The DEA’s Rice worked with two gang informants who turned up dead in Tijuana —shot execution style in the back of the heads—even after he warned them not to go there. “They waited for them to cross the border,” he says. “Gangs prefer to do their hits in Mexico, because they know they won’t get the same attention as they would in the U.S.”
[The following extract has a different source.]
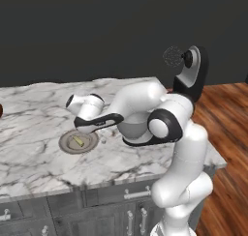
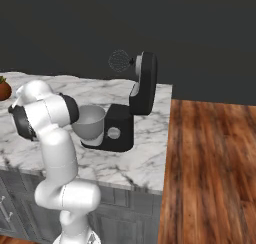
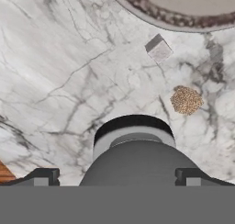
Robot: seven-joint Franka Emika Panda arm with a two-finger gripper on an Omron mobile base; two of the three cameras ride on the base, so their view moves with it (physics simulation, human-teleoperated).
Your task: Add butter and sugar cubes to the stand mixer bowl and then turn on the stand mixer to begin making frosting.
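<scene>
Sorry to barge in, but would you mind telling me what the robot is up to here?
The robot is starting on frosting. Its open, empty hand hangs over the marble counter beside the plate with the butter. Two sugar cubes lie on the counter. The mixer has its head tilted up, with the bowl in place.

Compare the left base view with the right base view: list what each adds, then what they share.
Left base view: the plate on the counter with the butter lying on it, and the cabinet fronts below.
Right base view: the open mouth of the bowl, seated on the mixer base, and the silver knob beside it.
Both: the mixer with its head tilted up, the whisk in the air, the marble counter, the wood floor and the white arm.
</scene>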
Some believe this explains the relatively low number of gang killings in San Diego compared to Los Angeles. But evidence indicates that some victims dumped in Tijuana have actually been snatched up first in San Diego, where they were murdered. In one year (1994), Tijuana authorities say, the bodies of five San Diego murder victims turned up across the border
SDPD’s Contreras doesn’t believe San Diego will ever experience anything like the cartel violence in Mexico, where 12 officers were killed this year in a three-month period. “Our department is very well prepared for them, both physically and mentally,” he says. “They know the consequences. We have good intelligence from working with DEA, federal, state and local agencies. We know their tactics. And their money doesn’t buy many police officers here.”
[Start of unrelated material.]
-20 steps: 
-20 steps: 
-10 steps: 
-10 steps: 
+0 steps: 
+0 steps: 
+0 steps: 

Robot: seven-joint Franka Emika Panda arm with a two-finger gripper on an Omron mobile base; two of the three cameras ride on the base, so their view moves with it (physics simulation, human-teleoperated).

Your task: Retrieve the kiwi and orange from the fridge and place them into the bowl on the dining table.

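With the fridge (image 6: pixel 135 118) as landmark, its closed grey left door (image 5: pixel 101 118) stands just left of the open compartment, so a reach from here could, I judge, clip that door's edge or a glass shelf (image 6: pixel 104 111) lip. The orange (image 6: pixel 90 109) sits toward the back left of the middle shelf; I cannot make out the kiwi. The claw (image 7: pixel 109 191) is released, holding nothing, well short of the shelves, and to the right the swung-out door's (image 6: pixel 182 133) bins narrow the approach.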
Nonetheless, SDPD has already taken precautionary steps, instituting an annual safety course called the International Police Programs. These workshops present officers with varied scenarios, teaching them how to best survive attacks, how to conduct “hot stops” on felony suspects and confront individuals who are possibly armed.
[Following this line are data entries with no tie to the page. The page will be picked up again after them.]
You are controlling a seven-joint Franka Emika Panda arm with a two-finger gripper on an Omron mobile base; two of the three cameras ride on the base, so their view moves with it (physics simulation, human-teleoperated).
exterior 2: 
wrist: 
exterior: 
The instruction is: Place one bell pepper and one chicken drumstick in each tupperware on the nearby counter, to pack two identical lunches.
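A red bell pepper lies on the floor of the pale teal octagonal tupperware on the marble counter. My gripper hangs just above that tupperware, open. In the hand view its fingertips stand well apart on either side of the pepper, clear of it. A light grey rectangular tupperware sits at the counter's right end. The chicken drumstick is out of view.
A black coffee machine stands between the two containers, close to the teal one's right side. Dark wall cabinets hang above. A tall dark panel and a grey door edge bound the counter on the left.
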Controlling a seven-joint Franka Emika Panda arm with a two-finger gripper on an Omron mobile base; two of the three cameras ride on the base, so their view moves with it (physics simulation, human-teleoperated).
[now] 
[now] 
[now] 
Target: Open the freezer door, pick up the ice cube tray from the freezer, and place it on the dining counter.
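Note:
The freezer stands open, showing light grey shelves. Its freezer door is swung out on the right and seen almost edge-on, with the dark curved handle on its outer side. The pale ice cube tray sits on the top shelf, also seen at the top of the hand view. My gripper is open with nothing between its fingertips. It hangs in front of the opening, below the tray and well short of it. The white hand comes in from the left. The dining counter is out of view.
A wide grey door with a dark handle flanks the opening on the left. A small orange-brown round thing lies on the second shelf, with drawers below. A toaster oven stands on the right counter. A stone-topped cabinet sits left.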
Opinion is split on whether Baja-style violence will soon reach San Diego. Our justice system isn’t as corrupt as Mexico’s, experts say. Others, however, warn that the cartels are practiced in the art of corruption and that more U.S. drug cops are succumbing to their often staggeringly huge bribes. And unlike the Mexican Mafia, the cartels may not shy away from a war with law enforcement.
Laura Birkmier, an assistant U.S. Attorney in San Diego, allows as how there is some concern; a prosecutor involved in a cartel-related case, in fact, received some threats last year. “It’s not commonplace,” says Birkmier, “but there are cases where U.S. federal prosecutors get threatened.”
Still, most U.S. drug cops are confident. Says one federal agent based in San Diego: “Let’s just say that if that ever happened [the cartels attacking U.S. law enforcement], our administration would probably give us the means and latitude to do what we had to do.”
Peace between the Tijuana and Juárez cartels, meanwhile, is unlikely. Any truce will be temporary and fraught with betrayal, experts say, for their war is not merely business but personal. An Arellano associate once infiltrated the organization of a Fuentes lieutenant, seducing his wife and persuading her to run away with him—after taking $7 million of her husband’s money. The Arellano man then had the woman decapitated and sent her head in a box to the Fuentes lieutenant. Officials believe he also drowned the man’s two children, throwing them off a bridge in Venezuela.
As for la Eme and the cartels, “there is a compelling logic for their collaboration and alliance,” says Peter H. Smith, UCSD’s director of Latin-American studies. “The Arellano-Félix organization wants local distributors. And to the Mexican Mafia, the Arellano-Félix cartel is like the Microsoft of their world.” Any alliance, of course, will be predatory, opportunistic and treacherous. Although he isn’t sure it will occur, Smith believes war between the two is a very real and “hellacious” possibility.
“My guess is that the culture of the two groups is less different than the environments in which they operate,” says Smith. If the two unite or cooperate, he says, one possible outcome is that the Mexican Mafia will become as brazenly violent as the Tijuana Cartel. “In that case, my guess is they would soon be out of business.”
The other possibility is that the Arellanos will learn from the Mexican Mafia and adopt a more subtle use of violence, much like the Cali cartel did in Colombia. “That is actually not a positive scenario,” Smith concludes. “It would make the Arellano-Félix cartel more durable and efficient, even stronger as an organization. It might lead to less violence in the short term—but to even greater power for them in the long term.”